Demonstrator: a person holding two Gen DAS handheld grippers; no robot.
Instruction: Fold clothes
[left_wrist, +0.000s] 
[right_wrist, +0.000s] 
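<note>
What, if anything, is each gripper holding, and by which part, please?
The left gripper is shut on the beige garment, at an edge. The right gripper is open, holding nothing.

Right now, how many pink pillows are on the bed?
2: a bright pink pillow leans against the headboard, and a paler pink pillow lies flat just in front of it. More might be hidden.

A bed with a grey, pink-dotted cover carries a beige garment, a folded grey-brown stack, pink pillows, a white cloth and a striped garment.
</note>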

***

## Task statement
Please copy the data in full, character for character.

## Completed exercise
Demonstrator: a person holding two Gen DAS handheld grippers; no robot.
Instruction: Fold clothes
[left_wrist, +0.000s] 
[right_wrist, +0.000s] 
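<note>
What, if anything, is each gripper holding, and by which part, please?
The left gripper is shut on the beige garment, at an edge. The right gripper is open, holding nothing.

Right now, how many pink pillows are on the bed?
2: a bright pink pillow leans against the headboard, and a paler pink pillow lies flat just in front of it. More might be hidden.

A bed with a grey, pink-dotted cover carries a beige garment, a folded grey-brown stack, pink pillows, a white cloth and a striped garment.
</note>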

No additional response is required.